Il regardait la jeune femme se battre contre un monstre bien particulier… Celui de la culpabilité, ce monstre aussi terrifiant pourrait mettre au sol n’importe qui.

Le vent s’engouffrait dans les cheveux et dans les vêtements du gymnaste et il ne bronchait pas. Le froid ne semblait pas l’atteindre, il était concentré, focuser sur Aimie. Puis, il eut le coup, le dernier coup, les dernières paroles qui dévoilèrent enfin le monstre de culpabilité qui se cachait dans les tréfonds de la jeune femme.

Le bâton avait à peine eu le temps de tomber au sol que le jeune homme avait foncé, tête première, vers la jeune femme. Il la vit s’écouler au sol les yeux remplis de larme.

Rapidement, mais tendrement, il passa ses bras autour d’elle posant une main derrière la nuque d’Aimie et l’autre autour d’elle. Alexandre la colla contre lui. Il n’allait pas lui dire de cesser de pleurer, hors de question. Il s’adressa à elle d’une voix douce.


« Aimie… J’ai appris depuis très longtemps que le mental est beaucoup plus fort que le physique.
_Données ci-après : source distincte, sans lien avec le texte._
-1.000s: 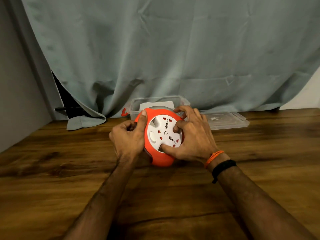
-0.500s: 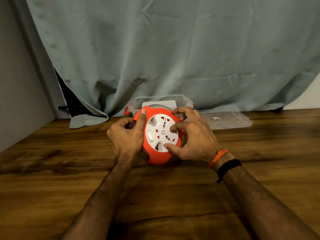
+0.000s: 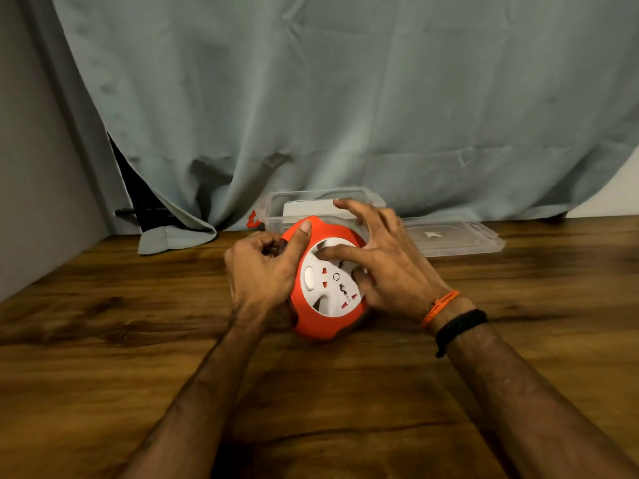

Qu’il fallait voir dans les gens toute leur bonté pour comprendre la vraie force. J’ai aussi appris que quand on se torture avec des remords on peut se blesser bien plus qu’avec une arme... »

Il se mit lentement à flatter les cheveux de la demoiselle en levant son regard azur vers le ciel. Il croyait profondément ce qu’il disait et il n’en démordrait pas, de toute façon, mentir à cette fille ne servirait ni à elle ni à lui.

« Je ne sais pas ce qui s’est passé pour toi et ton amie… Pour ma part, tout le monde mérite de vivre et rien au monde ne mérite de dire qu’il vaut mieux être mort. Rien du tout, te torturer ne la fera pas revenir, tu ne peux plus rien changer. Elle est morte, tu ne pourras jamais y changer quoi que ce soit à ce sujet… Mais as-tu au moins regarder trois secondes ce que toi tu as créé? Réalises-tu ce que toi tu fais?  T’es-tu seulement arrêté pour comprendre ce qu’être en vie t’a fait réaliser? Peut-être qu’elle aurait pu en faire autant, mais la vie en a décidé autrement. »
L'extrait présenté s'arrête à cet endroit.